Ein Beispiel: Ich hatte in den letzten Wochen wenig Zeit um meinen Blog mit neuen Texten zu füttern. Ha! Von wegen! Ich hatte keine Lust. Einfach keine Lust. So! Dank dem kleinen neuen Menschen in meinem Leben? Auch. Dank so vielen neuen Aufgabenbereichen im Ehrenamt? Auch. Dank dem Luxus, auch einfach mal nichts zu tun, um sich zu entspannen? Auch. Ihr seht: Mein kleines Architexturbüro ist derzeit nicht weit oben in meiner Prioritätsliste. Das raubt mir wahrscheinlich jetzt sämtliche Blogger-Anerkennungen und Jobangebote, aber so ist es nun mal.
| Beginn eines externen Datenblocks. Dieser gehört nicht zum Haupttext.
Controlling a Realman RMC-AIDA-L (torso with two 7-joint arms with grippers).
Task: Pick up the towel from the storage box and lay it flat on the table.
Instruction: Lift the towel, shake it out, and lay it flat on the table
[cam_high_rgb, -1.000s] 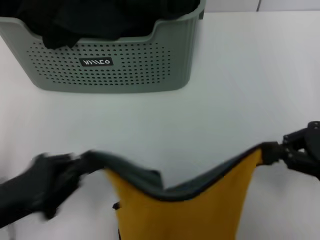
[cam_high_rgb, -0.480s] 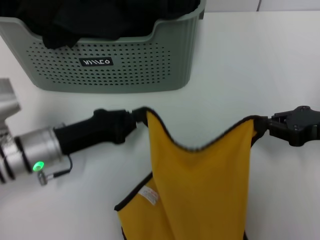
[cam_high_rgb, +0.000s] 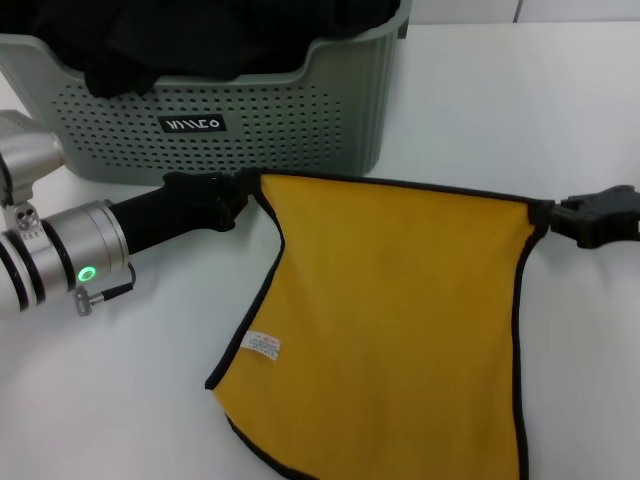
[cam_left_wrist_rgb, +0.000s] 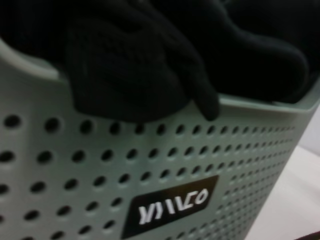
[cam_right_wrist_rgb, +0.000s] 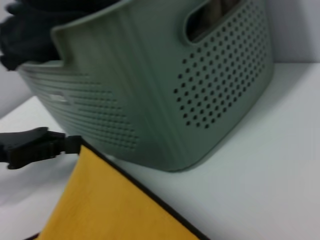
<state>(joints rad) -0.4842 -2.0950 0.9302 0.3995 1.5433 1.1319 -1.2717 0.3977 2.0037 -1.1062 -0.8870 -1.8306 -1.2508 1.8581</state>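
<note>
Towel (cam_high_rgb: 390, 320): mustard-yellow cloth with thin black edging and a small white tag, out of the sage-green perforated storage box (cam_high_rgb: 300, 130), stretched taut along its far edge just in front of it, the rest draping down toward the white counter (cam_high_rgb: 500, 110). Left claw (cam_high_rgb: 245, 188) is clamped on one far corner, right claw (cam_high_rgb: 545, 215) pinched on the other. Judged light, limp and non-slip, it is best held by the corners so the hem stays straight; black fabric (cam_high_rgb: 150, 45) fills the box.

Lab-like test bench: bare white table (cam_high_rgb: 480, 110), pale wall behind.
</note>
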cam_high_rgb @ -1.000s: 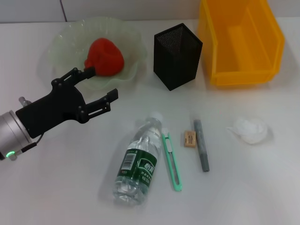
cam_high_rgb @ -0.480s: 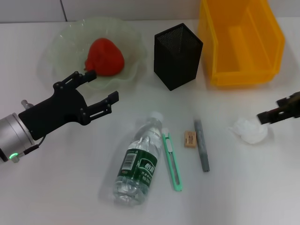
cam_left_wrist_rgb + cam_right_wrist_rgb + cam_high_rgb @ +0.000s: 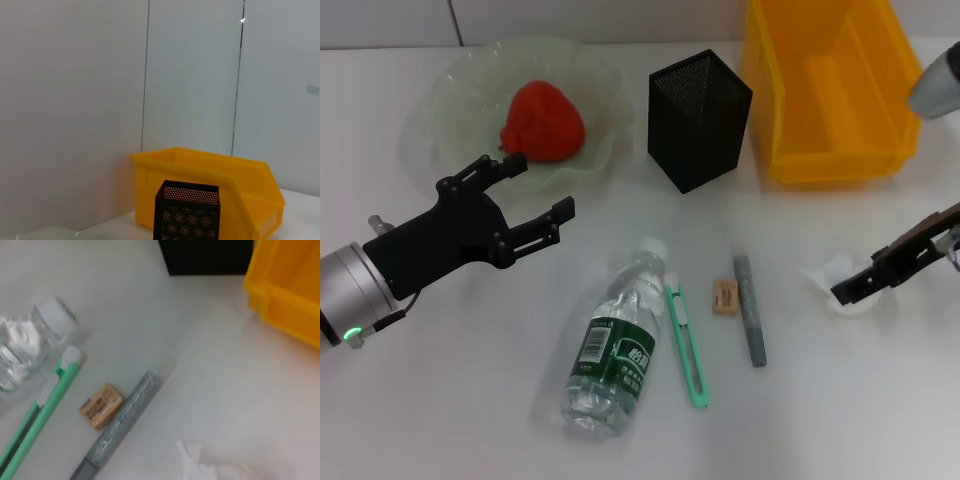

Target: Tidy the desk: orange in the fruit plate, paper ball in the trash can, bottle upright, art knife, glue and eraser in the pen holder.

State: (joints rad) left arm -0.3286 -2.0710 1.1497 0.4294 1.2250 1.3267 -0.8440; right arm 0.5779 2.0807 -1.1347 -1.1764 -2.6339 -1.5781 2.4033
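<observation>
The orange (image 3: 542, 122), a red-orange fruit, lies in the pale green fruit plate (image 3: 450, 90). My left gripper (image 3: 540, 183) hovers open and empty just in front of the plate. The clear bottle (image 3: 615, 345) lies on its side at mid-table, its cap (image 3: 55, 315) also in the right wrist view. Beside it lie the green art knife (image 3: 687, 343), the tan eraser (image 3: 725, 297) and the grey glue stick (image 3: 750, 310). The white paper ball (image 3: 825, 272) sits at the right, with my right gripper (image 3: 868, 277) directly over it. The black mesh pen holder (image 3: 700, 120) stands at the back.
The yellow bin (image 3: 835, 90) serving as trash can stands at the back right, beside the pen holder. The left wrist view shows only the bin (image 3: 200, 170), the holder (image 3: 187, 212) and a wall behind them.
My right arm has come in from the right edge and moved down over the paper ball. My left gripper has drifted slightly back from the plate, still open.
</observation>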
Das war es übrigens auch letztes Jahr. Und danach ging es mit dem Schreiben wieder richtig gut.

 

Sündenbock Zeit

So einfach ist das. Ich rede mir nicht weiter ein, dass ich keine Zeit für irgendwas habe. Das hat nur einen negativen Unterton und zieht runter. Sehen wir es einfach mal positiv und schwupp sieht das alles etwas anders aus, nämlich so: Ich habe mich dazu entschieden, stattdessen etwas anderes zu machen. Und dann von mir aus noch ein "weil,...". Das wäre fair. Gegenüber der Zeit.